> _ASSIGNED TASK_
Below are records with pictures; copy word for word only the lines between the line with "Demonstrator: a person" and the line with "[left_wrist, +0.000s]", inclusive, and drop the pictures.

(Collection entries)
------------------------
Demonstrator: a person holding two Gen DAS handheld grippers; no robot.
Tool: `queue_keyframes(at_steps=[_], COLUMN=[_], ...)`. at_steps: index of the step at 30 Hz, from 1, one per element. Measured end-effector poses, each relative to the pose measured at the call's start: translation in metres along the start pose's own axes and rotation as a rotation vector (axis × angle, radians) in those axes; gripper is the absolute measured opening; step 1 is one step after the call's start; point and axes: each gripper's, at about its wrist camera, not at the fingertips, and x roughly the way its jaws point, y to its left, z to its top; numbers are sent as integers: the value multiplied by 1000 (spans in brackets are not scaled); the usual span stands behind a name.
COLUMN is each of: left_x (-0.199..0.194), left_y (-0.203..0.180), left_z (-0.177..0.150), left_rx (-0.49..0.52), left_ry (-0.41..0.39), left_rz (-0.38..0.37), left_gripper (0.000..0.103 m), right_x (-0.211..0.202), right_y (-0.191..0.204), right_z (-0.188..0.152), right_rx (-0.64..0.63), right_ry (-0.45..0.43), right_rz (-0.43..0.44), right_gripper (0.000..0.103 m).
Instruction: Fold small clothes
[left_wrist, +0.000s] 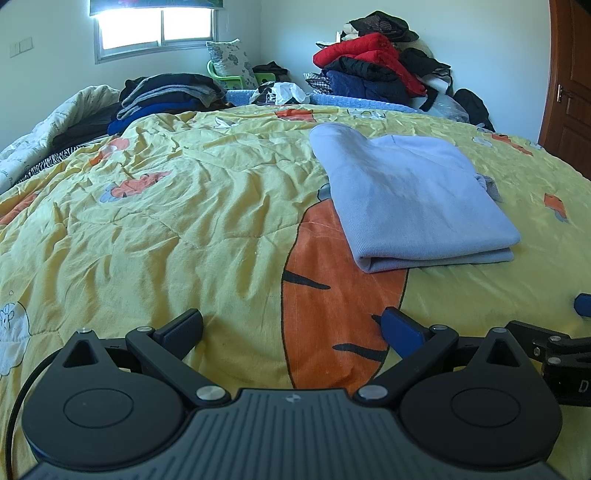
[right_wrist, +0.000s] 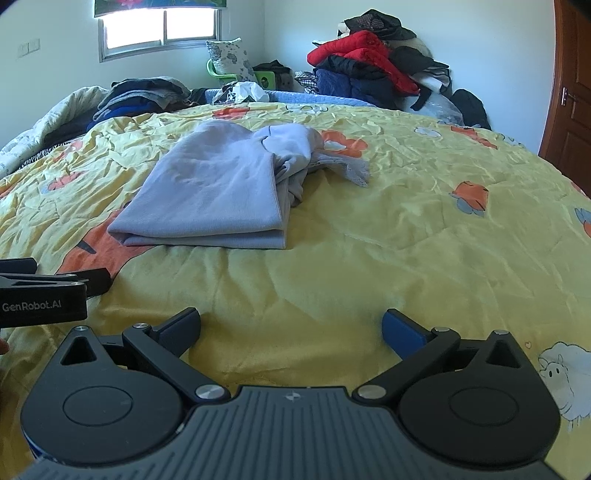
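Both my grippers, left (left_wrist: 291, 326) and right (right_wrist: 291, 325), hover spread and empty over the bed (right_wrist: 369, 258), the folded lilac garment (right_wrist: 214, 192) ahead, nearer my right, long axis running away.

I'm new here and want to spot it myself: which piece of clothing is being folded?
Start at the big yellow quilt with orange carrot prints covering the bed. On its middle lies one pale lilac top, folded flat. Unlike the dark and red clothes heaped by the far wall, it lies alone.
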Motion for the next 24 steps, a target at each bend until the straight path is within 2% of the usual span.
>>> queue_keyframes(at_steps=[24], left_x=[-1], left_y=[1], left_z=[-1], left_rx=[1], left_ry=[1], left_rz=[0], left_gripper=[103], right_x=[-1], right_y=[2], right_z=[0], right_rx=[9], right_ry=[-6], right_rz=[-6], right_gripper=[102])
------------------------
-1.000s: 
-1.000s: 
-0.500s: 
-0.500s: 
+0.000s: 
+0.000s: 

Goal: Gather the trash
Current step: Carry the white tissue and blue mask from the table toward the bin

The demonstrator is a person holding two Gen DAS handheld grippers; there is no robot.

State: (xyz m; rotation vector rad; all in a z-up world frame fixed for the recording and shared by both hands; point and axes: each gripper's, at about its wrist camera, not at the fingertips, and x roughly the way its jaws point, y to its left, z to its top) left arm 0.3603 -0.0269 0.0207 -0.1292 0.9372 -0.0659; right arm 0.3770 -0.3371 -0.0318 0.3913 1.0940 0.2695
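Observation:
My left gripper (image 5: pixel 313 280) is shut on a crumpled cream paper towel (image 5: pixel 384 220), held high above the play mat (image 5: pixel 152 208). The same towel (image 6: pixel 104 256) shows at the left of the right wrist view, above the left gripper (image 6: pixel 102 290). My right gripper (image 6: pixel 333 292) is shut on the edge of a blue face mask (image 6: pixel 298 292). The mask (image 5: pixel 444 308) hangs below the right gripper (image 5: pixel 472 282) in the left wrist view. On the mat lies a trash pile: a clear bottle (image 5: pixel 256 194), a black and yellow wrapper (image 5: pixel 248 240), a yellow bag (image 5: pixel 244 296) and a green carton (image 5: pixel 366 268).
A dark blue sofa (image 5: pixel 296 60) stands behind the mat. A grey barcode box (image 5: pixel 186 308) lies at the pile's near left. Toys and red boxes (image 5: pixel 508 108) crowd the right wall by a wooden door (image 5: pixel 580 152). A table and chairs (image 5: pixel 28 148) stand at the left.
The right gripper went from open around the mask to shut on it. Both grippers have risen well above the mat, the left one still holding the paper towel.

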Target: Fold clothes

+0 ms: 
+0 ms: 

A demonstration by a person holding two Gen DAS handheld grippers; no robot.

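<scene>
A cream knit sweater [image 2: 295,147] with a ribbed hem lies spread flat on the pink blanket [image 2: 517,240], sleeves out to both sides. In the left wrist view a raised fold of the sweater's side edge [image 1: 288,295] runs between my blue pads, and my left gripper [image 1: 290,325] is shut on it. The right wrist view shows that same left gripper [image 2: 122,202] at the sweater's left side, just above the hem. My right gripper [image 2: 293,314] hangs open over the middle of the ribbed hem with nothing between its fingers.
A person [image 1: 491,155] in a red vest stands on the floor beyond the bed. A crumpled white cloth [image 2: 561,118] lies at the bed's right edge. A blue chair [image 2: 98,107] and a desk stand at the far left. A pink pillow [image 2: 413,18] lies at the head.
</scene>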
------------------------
> _OUTPUT BELOW_
Demonstrator: a person holding two Gen DAS handheld grippers; no robot.
Tool: `queue_keyframes(at_steps=[_], COLUMN=[_], ...)`. at_steps: index of the step at 30 Hz, from 1, one per element. Measured end-effector poses, each relative to the pose measured at the call's start: translation in metres along the start pose's own axes and rotation as a rotation vector (axis × angle, radians) in those axes; gripper is the absolute measured opening; step 1 is one step after the call's start; point and axes: each gripper's, at about its wrist camera, not at the fingertips, and x roughly the way its jaws point, y to its left, z to its top; numbers are sent as integers: the value multiplied by 1000 (spans in brackets are not scaled); the usual span stands behind a name.
COLUMN is each of: left_x (-0.199..0.194), left_y (-0.203..0.180), left_z (-0.177..0.150), left_rx (-0.49..0.52), left_ry (-0.41..0.39), left_rz (-0.38..0.37), left_gripper (0.000..0.103 m), right_x (-0.211..0.202), right_y (-0.191..0.204), right_z (-0.188..0.152), right_rx (-0.64..0.63), right_ry (-0.45..0.43), right_rz (-0.43..0.44), right_gripper (0.000..0.103 m).
Instruction: Fold small clothes
[left_wrist, +0.000s] 

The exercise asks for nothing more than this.